— Exercise objective —
Will you restate verbatim the lines running from the line with "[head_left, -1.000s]" to the end of the data, leaving out everything else?

— Data shown —

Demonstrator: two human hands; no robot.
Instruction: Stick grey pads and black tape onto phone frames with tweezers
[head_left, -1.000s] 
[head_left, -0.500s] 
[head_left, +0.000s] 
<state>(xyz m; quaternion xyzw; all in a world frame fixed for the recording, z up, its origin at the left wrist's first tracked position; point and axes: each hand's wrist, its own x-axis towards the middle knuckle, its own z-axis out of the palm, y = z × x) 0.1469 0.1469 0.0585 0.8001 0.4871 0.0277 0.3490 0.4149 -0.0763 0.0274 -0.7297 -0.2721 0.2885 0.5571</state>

— Response to the exercise —
[head_left, -1.000s] 
[head_left, -0.500s] 
[head_left, +0.000s] 
<state>(xyz m; quaternion xyzw; all in a world frame fixed for the recording, z up, its origin at the left wrist's first tracked position; point and axes: each hand's wrist, its own x-axis towards the middle knuckle, its own z-axis out of the palm, y = z × x) 0.1469 0.1469 0.0585 0.8001 0.4871 0.0277 0.3490 0.4149 -0.0763 0.0274 -0.7297 -0.2721 0.2885 0.5571</state>

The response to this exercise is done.